Portland is hardly the first city to adopt commission caps. San Francisco, Los Angeles, Washington, D.C., and New York City have all done so as well, although these cities have limited fees to 15 percent of an order. They come at a time when restaurants are unusually dependent on delivery orders.

The counties of Multnomah, Washington, and Clackamas, which collectively cover the city of Portland, remain in phase one of the state’s reopening tiers.

That means restaurants are allowed to serve customers inside but only if they are able to keep six feet of distance between tables. The maximum number of people allowed in a restaurant is either 250 or one person per 35 square feet of floor space, whichever is less. On-site food and drink service has to stop at 10 p.m.

These guidelines really restrict how many customers are able to be served. “Most floor plans pre-COVID were designed for efficiency,” Nick Zukin, owner of Mi Mero Mole in downtown Portland, told Reason back in June, explaining that the phase one guidelines meant he had to downsize from 60 to 20 seats in his restaurant. (Mi Mero Mole announced in late June that it was closing for good.)

Before COVID-19 hit, there were already simmering tensions between restaurants and these apps over the fees that they charged, which could be as much as 30 percent of the cost a dish.

Katy Connors of the Portland Independent Restaurant Association (PIRA), told OPB that those fees often erased businesses profit margins, but that they were willing to accept them because delivery apps were good advertising. Someone who ordered an unprofitable delivery meal might be more willing to patronize the restaurant in person, she said.

With restaurants being forced to operate at reduced capacity, and customers less willing to eat out in public, the promotional benefit of delivery apps is essentially erased. Portland’s reservations were down about 80 percent from this time last year, according to data from the restaurant reservation app OpenTable.

In response, PIRA and the Asian Pacific American Network of Oregon pushed lawmakers to adopt a cap on delivery fees.

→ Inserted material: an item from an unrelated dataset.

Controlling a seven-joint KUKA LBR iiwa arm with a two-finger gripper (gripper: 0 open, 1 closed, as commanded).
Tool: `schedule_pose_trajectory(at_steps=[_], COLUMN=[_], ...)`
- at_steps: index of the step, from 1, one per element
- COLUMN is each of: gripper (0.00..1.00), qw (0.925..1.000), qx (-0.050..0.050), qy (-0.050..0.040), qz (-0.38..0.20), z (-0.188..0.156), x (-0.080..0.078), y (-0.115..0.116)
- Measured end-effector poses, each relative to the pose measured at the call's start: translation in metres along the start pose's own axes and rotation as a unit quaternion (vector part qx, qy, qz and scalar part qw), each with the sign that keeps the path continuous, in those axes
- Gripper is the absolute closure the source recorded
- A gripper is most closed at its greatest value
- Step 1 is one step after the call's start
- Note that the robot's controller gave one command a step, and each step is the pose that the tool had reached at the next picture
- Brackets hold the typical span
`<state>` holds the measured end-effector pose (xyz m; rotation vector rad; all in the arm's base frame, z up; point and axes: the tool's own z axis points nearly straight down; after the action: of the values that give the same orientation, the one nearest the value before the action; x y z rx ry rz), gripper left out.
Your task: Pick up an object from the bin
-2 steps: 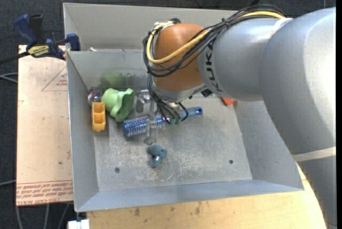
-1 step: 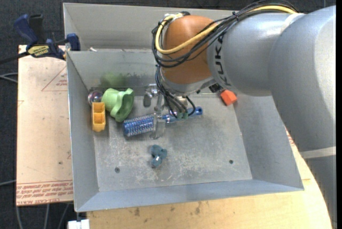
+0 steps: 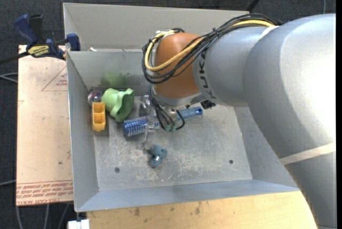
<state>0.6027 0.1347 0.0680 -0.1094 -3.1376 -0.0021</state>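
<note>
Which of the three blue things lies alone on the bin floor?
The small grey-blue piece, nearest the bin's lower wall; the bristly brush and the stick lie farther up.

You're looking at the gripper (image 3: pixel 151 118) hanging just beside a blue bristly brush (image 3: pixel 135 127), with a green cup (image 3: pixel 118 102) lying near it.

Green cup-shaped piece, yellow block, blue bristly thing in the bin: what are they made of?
Green piece: likely moulded plastic, with a smooth matte surface and uniform colour. Yellow block: probably plastic too, with solid colour and crisp edges. Blue bristly thing: plastic or rubber, with rows of fine nubs; can't tell which.
</note>
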Motion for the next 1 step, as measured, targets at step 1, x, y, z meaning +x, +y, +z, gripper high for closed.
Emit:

Delivery app companies have said in written testimony to the city council that the 10 percent fee they are allowed to charge customers doesn’t cover their costs and will require them to increase prices for consumers, OregonLive reports. They warn that the knock-on effect could be that fewer people will end up ordering from restaurants.

It’s also hard to argue that restaurants are being gouged by delivery apps that are themselves losing money. Uber reported that Uber Eats lost over $300 million in the first quarter of 2020. Grubhub lost $33 million in the first quarter of 2020, despite seeing its revenues grow.

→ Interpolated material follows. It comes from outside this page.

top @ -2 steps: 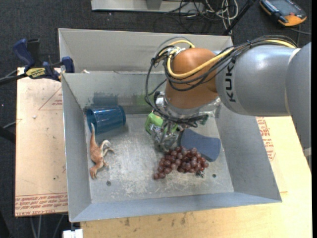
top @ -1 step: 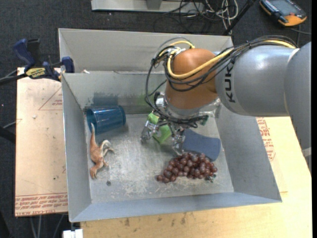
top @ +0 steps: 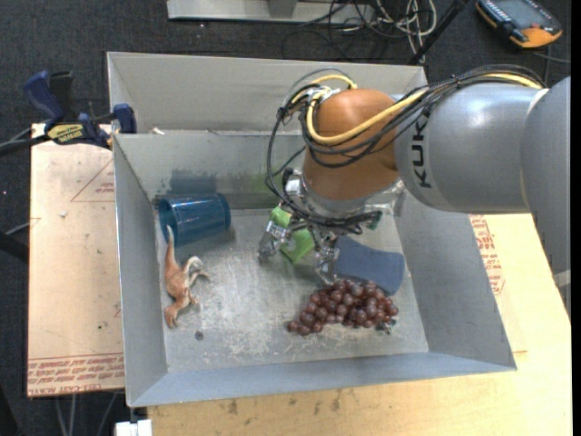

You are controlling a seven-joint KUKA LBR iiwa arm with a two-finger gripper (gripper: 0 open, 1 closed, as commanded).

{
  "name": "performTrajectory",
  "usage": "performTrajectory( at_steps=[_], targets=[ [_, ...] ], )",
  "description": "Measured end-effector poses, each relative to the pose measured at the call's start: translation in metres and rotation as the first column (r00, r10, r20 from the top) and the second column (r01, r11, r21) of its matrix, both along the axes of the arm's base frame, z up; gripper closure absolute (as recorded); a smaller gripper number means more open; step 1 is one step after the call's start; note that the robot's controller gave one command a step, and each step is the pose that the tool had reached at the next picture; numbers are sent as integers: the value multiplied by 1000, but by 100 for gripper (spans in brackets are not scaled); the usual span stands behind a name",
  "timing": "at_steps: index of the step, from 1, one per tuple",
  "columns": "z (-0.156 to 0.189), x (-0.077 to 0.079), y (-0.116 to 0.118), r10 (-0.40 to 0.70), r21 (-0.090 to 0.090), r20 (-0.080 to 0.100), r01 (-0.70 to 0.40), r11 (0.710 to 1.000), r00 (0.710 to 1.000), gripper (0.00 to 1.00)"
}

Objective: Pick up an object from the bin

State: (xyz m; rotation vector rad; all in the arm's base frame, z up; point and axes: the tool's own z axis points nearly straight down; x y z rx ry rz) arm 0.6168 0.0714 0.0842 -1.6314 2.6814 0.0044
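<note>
Down low, gripper (top: 296, 259) spread open, straddling green block (top: 297, 244) mid-bin, above grapes (top: 345, 307).

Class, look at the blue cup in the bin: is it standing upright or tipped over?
Tipped over. The blue cup lies on its side near the left wall of the bin, its curved side facing up.

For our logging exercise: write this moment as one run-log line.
stage: pre-grasp | gripper: open, astride green block, bin centre | nearby: purple grapes, blue cup
</note>
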Motion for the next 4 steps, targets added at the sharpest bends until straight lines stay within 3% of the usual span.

“Although delivery apps have proved quite popular, no one has devised a decent business model for them. At the moment, they’re kept afloat thanks to lavish subsidies from investors,” wrote Bloomberg‘s editorial board in late May. “That means consumers get deliveries for much less than they’d otherwise have to pay, and restaurants, far from being scammed, are in fact paying significantly below what the market would demand absent such support.”

The fact that restaurants don’t feel like they can just walk away from their relationship with delivery apps suggests that they do in fact still derive benefits from them.

That doesn’t mean restaurants aren’t struggling right now. The industry is in crisis, with some analysts estimating that up to 20 percent of eateries will never reopen.

But price controls are always a blunt tool. They could end up tanking delivery apps that were losing money even during much rosier economic times. A more constructive approach would be for politicians to lift lockdown orders so that restaurants can reopen the actually profitable portions of their business.